# What to do:
Exactly as written, set down each line of the data below except its pictures.

# Data extract:
···

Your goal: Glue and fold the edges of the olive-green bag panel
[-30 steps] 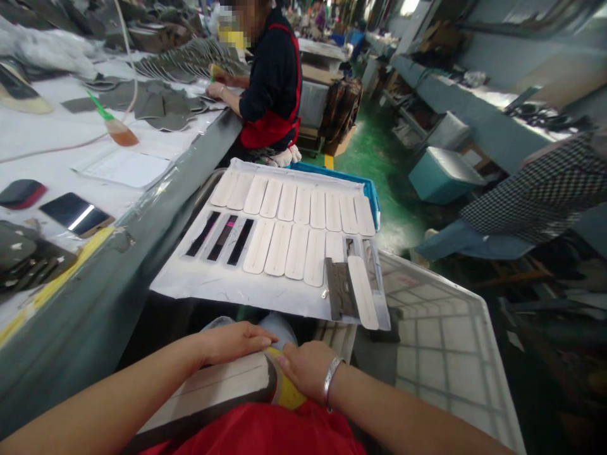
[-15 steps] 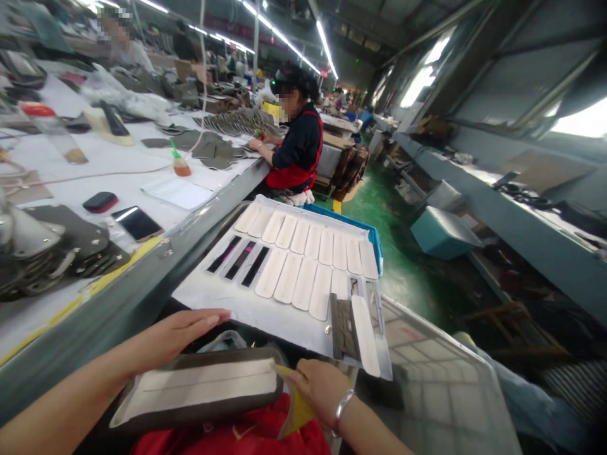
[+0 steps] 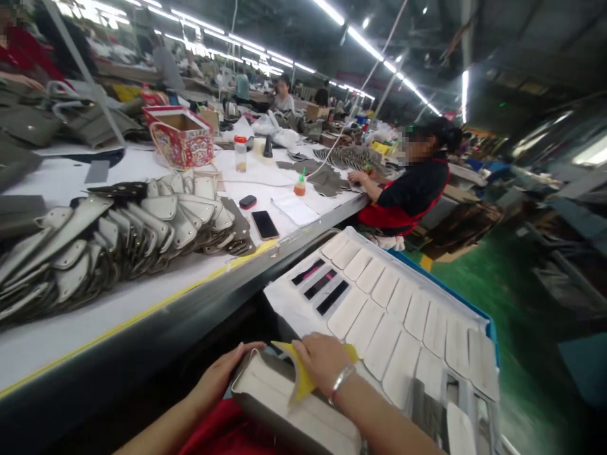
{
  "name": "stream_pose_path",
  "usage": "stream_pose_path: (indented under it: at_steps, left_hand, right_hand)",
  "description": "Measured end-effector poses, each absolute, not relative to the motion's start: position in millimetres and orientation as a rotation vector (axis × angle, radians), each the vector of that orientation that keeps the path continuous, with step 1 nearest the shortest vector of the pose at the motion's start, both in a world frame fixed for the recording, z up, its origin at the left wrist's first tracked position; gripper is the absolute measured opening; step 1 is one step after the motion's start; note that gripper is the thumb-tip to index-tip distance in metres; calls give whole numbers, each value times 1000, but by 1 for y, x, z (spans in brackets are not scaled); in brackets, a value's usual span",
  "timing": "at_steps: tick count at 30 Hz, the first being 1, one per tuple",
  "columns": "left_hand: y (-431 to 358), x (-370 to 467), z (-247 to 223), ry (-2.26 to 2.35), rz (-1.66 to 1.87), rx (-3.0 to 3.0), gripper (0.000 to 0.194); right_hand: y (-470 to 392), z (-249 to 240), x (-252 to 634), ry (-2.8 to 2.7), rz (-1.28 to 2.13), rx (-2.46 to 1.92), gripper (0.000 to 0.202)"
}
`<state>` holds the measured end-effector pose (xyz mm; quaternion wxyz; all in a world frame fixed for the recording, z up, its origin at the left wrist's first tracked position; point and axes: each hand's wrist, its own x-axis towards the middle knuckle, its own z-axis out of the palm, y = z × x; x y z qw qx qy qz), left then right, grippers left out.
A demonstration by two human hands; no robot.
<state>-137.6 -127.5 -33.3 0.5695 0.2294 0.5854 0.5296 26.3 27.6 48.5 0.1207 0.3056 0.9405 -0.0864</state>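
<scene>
1. Lying at 6 o'clock in the head view, across the lap: flat grey panel (image 3: 294,411) with pale strips along its top face, tilting down toward 5 o'clock.
2. Left hand (image 3: 222,373) cupping the panel's near-left end at 7 o'clock, fingers curling over the edge, grasping it.
3. Right hand (image 3: 322,360) resting on the panel's top at 6 o'clock, fingers clenching on a yellow scraper (image 3: 298,373); scraper blade pressing flat against the pale strips. Silver bracelet (image 3: 340,382) showing at the wrist.
4. Sitting just beyond the hands, toward 4 o'clock: white sheet (image 3: 289,303) carrying two rows of pale oblong pieces (image 3: 379,316), touching edge to edge.
5. Showing at the sheet's far-left corner: three dark slots (image 3: 320,287), side by side.
6. Peeking out under the sheet's far edge at 3 o'clock: blue bin (image 3: 490,325).
7. Running from 9 to 1 o'clock: long workbench (image 3: 142,303) with yellow tape along its edge.
8. Piling at 9 o'clock on the bench: fanned stack of grey and cream cut parts (image 3: 118,234).
9. Lying near the stack at 11 o'clock: black phone (image 3: 264,224).
10. Working at 1 o'clock, seated at the bench: person in a red apron (image 3: 403,202), hands on grey pieces.
</scene>
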Motion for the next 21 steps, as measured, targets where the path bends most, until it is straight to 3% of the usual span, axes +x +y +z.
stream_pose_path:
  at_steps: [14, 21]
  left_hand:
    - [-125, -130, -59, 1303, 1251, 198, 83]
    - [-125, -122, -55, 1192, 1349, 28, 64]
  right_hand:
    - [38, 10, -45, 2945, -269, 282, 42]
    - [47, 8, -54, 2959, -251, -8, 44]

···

# Solution to this problem:
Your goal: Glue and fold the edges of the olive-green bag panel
[-30 steps] 
[-15 steps] 
[+0 steps] 
{
  "name": "stream_pose_path",
  "usage": "stream_pose_path: (indented under it: at_steps, left_hand, right_hand)",
  "description": "Measured end-effector poses, each absolute, not relative to the motion's start: position in millimetres and orientation as a rotation vector (axis × angle, radians), each the vector of that orientation that keeps the path continuous, with step 1 nearest the shortest vector of the pose at the motion's start, both in a world frame fixed for the recording, z up, its origin at the left wrist's first tracked position; gripper is the absolute measured opening; step 1 is one step after the motion's start; note that gripper is the thumb-tip to index-tip distance in metres; calls give whole numbers, each value times 1000, but by 1 for y, x, z (spans in brackets are not scaled); in brackets, a value's usual span",
  "timing": "at_steps: tick count at 30 Hz, the first being 1, one per tuple",
  "columns": "left_hand: y (-431 to 358), x (-370 to 467), z (-247 to 223), ry (-2.26 to 2.35), rz (-1.66 to 1.87), rx (-3.0 to 3.0), gripper (0.000 to 0.194); right_hand: y (-470 to 392), z (-249 to 240), x (-252 to 634), ry (-2.8 to 2.7), rz (-1.28 to 2.13), rx (-2.46 to 1.92), gripper (0.000 to 0.202)"
}
`<state>` holds the measured end-effector pose (xyz mm; quaternion wxyz; all in a world frame fixed for the recording, z up, its origin at the left wrist's first tracked position; point and axes: each hand's wrist, its own x-axis towards the middle knuckle, its own z-axis out of the palm, y = z × x; x y z qw qx qy qz), left then right, grippers left out.
A demonstration by two human hands; no robot.
<state>-137.6 -127.5 -33.3 0.5695 0.2294 0.5854 0.5296 26.3 27.6 48.5 0.1207 0.3056 0.9405 -0.0864</state>
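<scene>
1. Lying at 6 o'clock in the head view, across the lap: flat grey panel (image 3: 294,411) with pale strips along its top face, tilting down toward 5 o'clock.
2. Left hand (image 3: 222,373) cupping the panel's near-left end at 7 o'clock, fingers curling over the edge, grasping it.
3. Right hand (image 3: 322,360) resting on the panel's top at 6 o'clock, fingers clenching on a yellow scraper (image 3: 298,373); scraper blade pressing flat against the pale strips. Silver bracelet (image 3: 340,382) showing at the wrist.
4. Sitting just beyond the hands, toward 4 o'clock: white sheet (image 3: 289,303) carrying two rows of pale oblong pieces (image 3: 379,316), touching edge to edge.
5. Showing at the sheet's far-left corner: three dark slots (image 3: 320,287), side by side.
6. Peeking out under the sheet's far edge at 3 o'clock: blue bin (image 3: 490,325).
7. Running from 9 to 1 o'clock: long workbench (image 3: 142,303) with yellow tape along its edge.
8. Piling at 9 o'clock on the bench: fanned stack of grey and cream cut parts (image 3: 118,234).
9. Lying near the stack at 11 o'clock: black phone (image 3: 264,224).
10. Working at 1 o'clock, seated at the bench: person in a red apron (image 3: 403,202), hands on grey pieces.
</scene>
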Motion for the next 21 steps, as measured, targets where the path bends most, until it is straight to 3% of the usual span, axes +x +y +z.
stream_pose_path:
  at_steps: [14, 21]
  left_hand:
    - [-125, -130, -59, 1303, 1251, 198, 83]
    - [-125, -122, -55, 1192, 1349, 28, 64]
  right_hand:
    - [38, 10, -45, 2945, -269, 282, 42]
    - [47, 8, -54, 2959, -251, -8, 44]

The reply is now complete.